Altacreodus Temporal range: 70.0–66.043 Ma PreꞒ Ꞓ O S D C P T J K Pg N ↓ Late Cretaceous

Scientific classification
- Kingdom: Animalia
- Phylum: Chordata
- Class: Mammalia
- Mirorder: Ferae
- Clade: Pan-Carnivora (?)
- Genus: †Altacreodus Fox, 2015
- Type species: †Altacreodus magnus Clemens & Russell, 1965
- Synonyms: synonyms of species: A. magnus: Cimolestes magnus (Clemens & Russell, 1965) ; ;

= Altacreodus =

Extinct genus of mammals

Altacreodus ("creodont from Alberta") is an extinct genus of eutherian mammals. Fossils have been found in North America where they first appeared during the Late Cretaceous, and they died out prior to the start of the Paleocene.
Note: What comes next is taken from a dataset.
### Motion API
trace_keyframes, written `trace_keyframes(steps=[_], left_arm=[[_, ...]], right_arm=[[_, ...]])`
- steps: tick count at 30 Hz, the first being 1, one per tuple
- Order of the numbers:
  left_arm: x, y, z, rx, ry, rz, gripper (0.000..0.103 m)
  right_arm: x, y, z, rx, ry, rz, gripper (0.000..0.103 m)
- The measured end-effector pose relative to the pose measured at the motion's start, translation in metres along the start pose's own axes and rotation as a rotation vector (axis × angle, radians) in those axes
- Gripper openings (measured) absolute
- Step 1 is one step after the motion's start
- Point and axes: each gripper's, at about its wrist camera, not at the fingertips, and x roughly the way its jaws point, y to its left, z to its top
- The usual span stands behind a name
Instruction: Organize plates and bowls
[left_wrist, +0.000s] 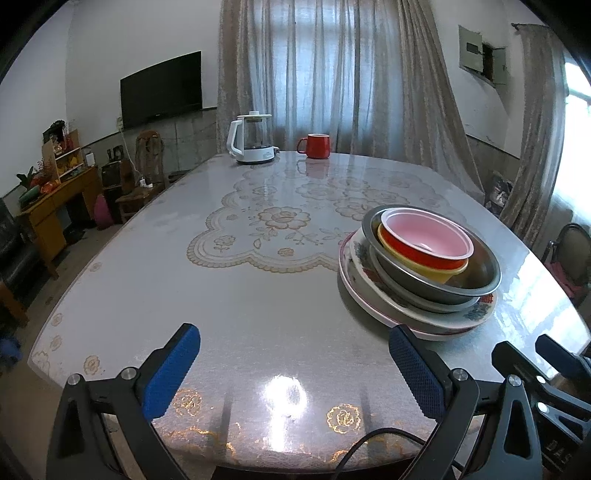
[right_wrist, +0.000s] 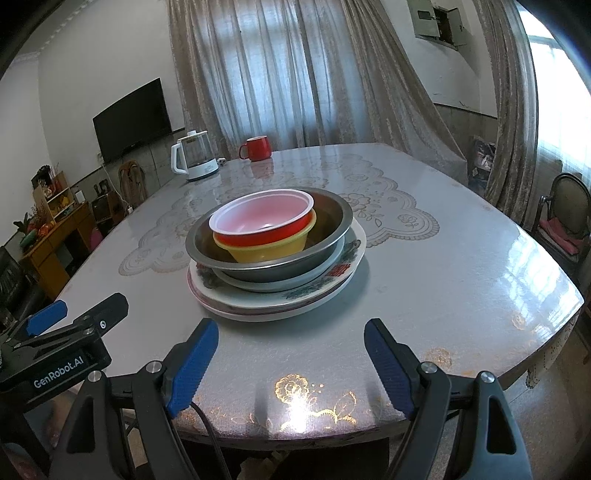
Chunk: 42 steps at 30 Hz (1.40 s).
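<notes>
On the table (right_wrist: 461, 258), near its front edge, one stack holds all the tableware in view: a floral plate (right_wrist: 332, 284) at the bottom, apparently on a second plate whose rim shows beneath, then a shallow metal dish (right_wrist: 317, 271), a steel bowl (right_wrist: 332, 229), a yellow bowl (right_wrist: 269, 251) and a red bowl (right_wrist: 258, 221) with a pale inside on top. Nesting runs large to small; no plate or bowl lies loose elsewhere. Judgement: the stacking looks complete or nearly so; what may remain is squaring the stack, since the two small bowls sit off-centre toward the steel bowl's left wall as the right view shows it. A kettle (right_wrist: 194, 157) and red mug (right_wrist: 256, 147) stand at the far edge, well apart from the stack. Left gripper (left_wrist: 295, 369): jaws spread wide, released, holding nothing, over bare tabletop at the front edge, stack ahead to its right. Right gripper (right_wrist: 291, 363): jaws likewise wide apart, empty, touching nothing, aimed at the stack just beyond its tips.
</notes>
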Motion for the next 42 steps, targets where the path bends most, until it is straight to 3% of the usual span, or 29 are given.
trace_keyframes(steps=[35,42], left_arm=[[0.0004,-0.0048,-0.0009,0.009,0.009,-0.046,0.103],[0.0040,-0.0065,-0.0010,0.015,0.007,-0.026,0.103]], right_arm=[[0.0020,-0.0014,-0.0003,0.005,-0.003,-0.002,0.083],[0.0057,-0.0056,0.0007,0.018,0.001,0.002,0.083]])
It is possibly one of the earliest known placental mammals in the fossil record.

The type species is "Cimolestes" magnus, which was renamed Altacreodus magnus in 2015. Based on the dimensions of its preserved remains, its size was comparable to the large metatherian Didelphodon. Recent phylogenetic analyses suggests that genus Altacreodus is a member of clade Pan-Carnivora and the closest known sister taxon to order Hyaenodonta, based on anatomy of its teeth. In some studies its position as a crown-group placental has been equivocal.